Le vent semble tourner en matière de politique migratoire. Selon des informations exclusives, le ministre de l’Intérieur Bruno Retailleau a adressé aux préfets une circulaire visant à réduire drastiquement les régularisations d’étrangers en situation irrégulière. Ce document, qui abroge la précédente circulaire Valls de 2012, marque-t-il un véritable durcissement dans la gestion des flux migratoires ?
Sept ans de présence au lieu de cinq pour une régularisation
La principale mesure de cette circulaire Retailleau est l’allongement de la durée de présence requise sur le territoire français pour prétendre à une admission exceptionnelle au séjour. Là où la circulaire Valls évoquait une durée de cinq ans, le nouveau texte parle désormais « d’au moins sept ans ». Une condition jugée comme un « indice d’intégration pertinent » par le ministre de l’Intérieur.
Cette évolution n’est pas anodine. Elle vise clairement à restreindre le nombre de sans-papiers pouvant bénéficier d’une régularisation. D’après une source proche du dossier, l’objectif serait de réduire de moitié le nombre d’admissions exceptionnelles au séjour accordées chaque année, actuellement autour de 30 000.
Vers une application plus stricte des OQTF
Autre point important, la circulaire appelle les préfets à faire preuve de fermeté dans l’application des obligations de quitter le territoire français (OQTF). Ces dernières années, le taux d’exécution de ces mesures d’éloignement n’a cessé de baisser, se situant autour de 15%. Un chiffre jugé bien trop faible par Bruno Retailleau.
Nous devons impérativement améliorer l’efficacité des OQTF si nous voulons retrouver la maîtrise de notre politique migratoire.

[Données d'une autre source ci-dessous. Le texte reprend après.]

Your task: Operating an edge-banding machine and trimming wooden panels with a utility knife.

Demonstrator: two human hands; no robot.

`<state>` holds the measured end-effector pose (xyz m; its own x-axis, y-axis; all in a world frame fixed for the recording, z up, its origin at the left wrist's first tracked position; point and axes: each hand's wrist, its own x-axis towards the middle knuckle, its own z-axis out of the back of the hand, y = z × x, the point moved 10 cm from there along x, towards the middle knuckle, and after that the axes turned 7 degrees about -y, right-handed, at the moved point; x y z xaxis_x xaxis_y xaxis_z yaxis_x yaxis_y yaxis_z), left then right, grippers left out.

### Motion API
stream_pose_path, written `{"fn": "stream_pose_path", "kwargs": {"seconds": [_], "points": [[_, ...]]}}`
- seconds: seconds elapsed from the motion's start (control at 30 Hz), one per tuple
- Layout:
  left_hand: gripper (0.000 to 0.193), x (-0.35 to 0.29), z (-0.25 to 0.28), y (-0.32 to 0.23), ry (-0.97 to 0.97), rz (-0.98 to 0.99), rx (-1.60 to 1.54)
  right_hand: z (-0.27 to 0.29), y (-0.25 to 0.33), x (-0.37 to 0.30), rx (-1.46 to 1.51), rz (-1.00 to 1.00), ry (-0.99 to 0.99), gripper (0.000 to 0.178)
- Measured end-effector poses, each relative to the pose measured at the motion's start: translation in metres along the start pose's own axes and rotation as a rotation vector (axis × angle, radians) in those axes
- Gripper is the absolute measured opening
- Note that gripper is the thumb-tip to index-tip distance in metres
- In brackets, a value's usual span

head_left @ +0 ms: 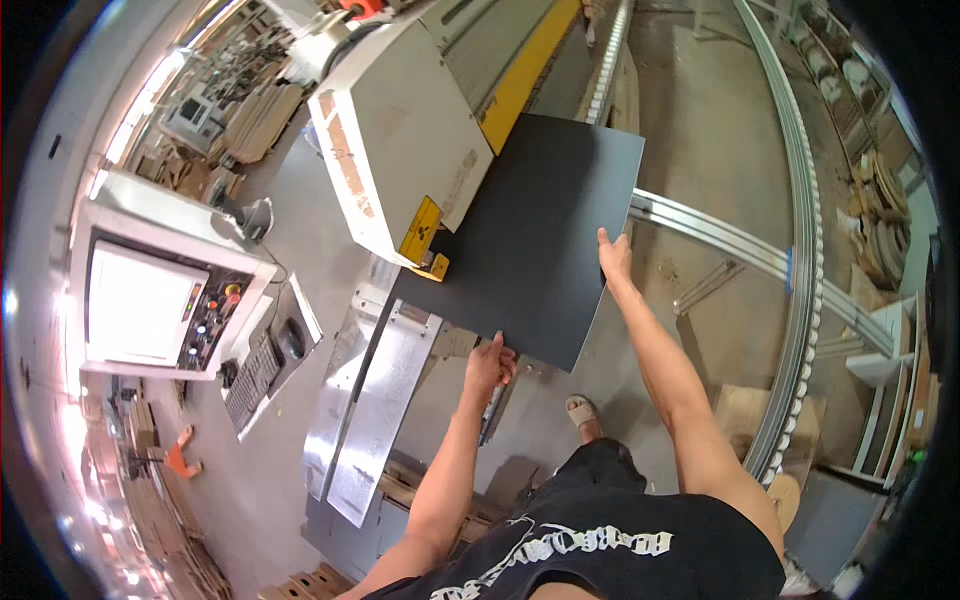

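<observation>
A large, flat, dark grey panel (540,240) lies level in front of me, its far left part reaching under the white housing (405,130) of a machine. My right hand (616,258) grips the panel's right edge, thumb on top and the other fingers hidden below. At the near edge, my left hand (488,368) is closed on the panel with its thumb at the rim and its fingers curled beneath. Beside the panel's near left corner, a shiny metal infeed table (375,430) runs toward me.
Left of the machine stands a control cabinet with a bright screen (140,305), plus a keyboard (255,380) and mouse (291,338) on a shelf. An aluminium support bar (715,222) joins a long roller rail (802,220) on the right. A yellow guard (422,230) hangs over the panel's left side.
</observation>
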<state>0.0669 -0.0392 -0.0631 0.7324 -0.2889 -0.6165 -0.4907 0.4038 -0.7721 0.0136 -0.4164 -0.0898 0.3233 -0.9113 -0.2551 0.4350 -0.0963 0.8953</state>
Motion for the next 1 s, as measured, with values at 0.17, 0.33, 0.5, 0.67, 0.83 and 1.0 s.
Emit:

Bruno Retailleau, ministre de l’Intérieur
Pour cela, de nouvelles instructions ont été passées pour systématiser le placement en centre de rétention des étrangers sous le coup d’une OQTF et développer les laissez-passer consulaires auprès des pays d’origine. Des négociations seraient en cours avec plusieurs États, notamment du Maghreb, pour faciliter les reconduites à la frontière.
Des mesures qui ne font pas l’unanimité
Sans surprise, ces annonces ont suscité de vives réactions des associations de défense des droits des étrangers. Ces dernières dénoncent « une politique du chiffre » et « une criminalisation des personnes en situation irrégulière ». Certains élus de gauche ont également fait part de leur indignation, évoquant « une vision utilitariste de l’immigration ».
Interrogé à ce sujet, l’entourage du ministre a tenu à rappeler que « la France reste une terre d’accueil » mais que « l’intégration suppose le respect des lois de la République ». Un argument qui ne convainc pas les opposants à cette circulaire, persuadés qu’elle « remet en cause le droit d’asile ».
Quel impact sur les chiffres de l’immigration ?
Difficile pour l’heure de mesurer l’effet concret qu’aura ce nouveau texte. Si l’objectif affiché est bien de réduire l’immigration irrégulière, rien ne garantit qu’il sera atteint. Certains observateurs craignent même un effet pervers, avec « le basculement dans la clandestinité de milliers de sans-papiers » privés de perspectives de régularisation.
En durcissant les conditions, on risque de précariser encore plus des personnes déjà fragiles et de les pousser dans les mains des filières d’exploitation.
Un responsable associatif
Du côté du gouvernement, on assume ce virage restrictif tout en se défendant de toute « stigmatisation ». L’enjeu serait avant tout de « retrouver la souveraineté sur les flux migratoires » et d’« encourager l’immigration choisie ». Une ligne directrice que Bruno Retailleau entend bien appliquer avec cette circulaire, quitte à bousculer l’approche plus humaniste portée par son prédécesseur Place Beauvau.
Un débat loin d’être clos
Au final, cette nouvelle circulaire sur les régularisations ne manquera pas de relancer le sempiternel débat sur la politique migratoire française. Entre volonté de fermeté et respect du droit d’asile, entre maîtrise des flux et tradition d’accueil, l’équation s’avère toujours aussi complexe à résoudre pour l’exécutif.
Une chose est sûre, le sujet continuera d’agiter la classe politique dans les mois à venir. D’autant que le projet de loi immigration, qui doit être présenté à l’automne, s’annonce déjà explosif. La circulaire Retailleau n’est sans doute qu’un avant-goût des joutes à venir.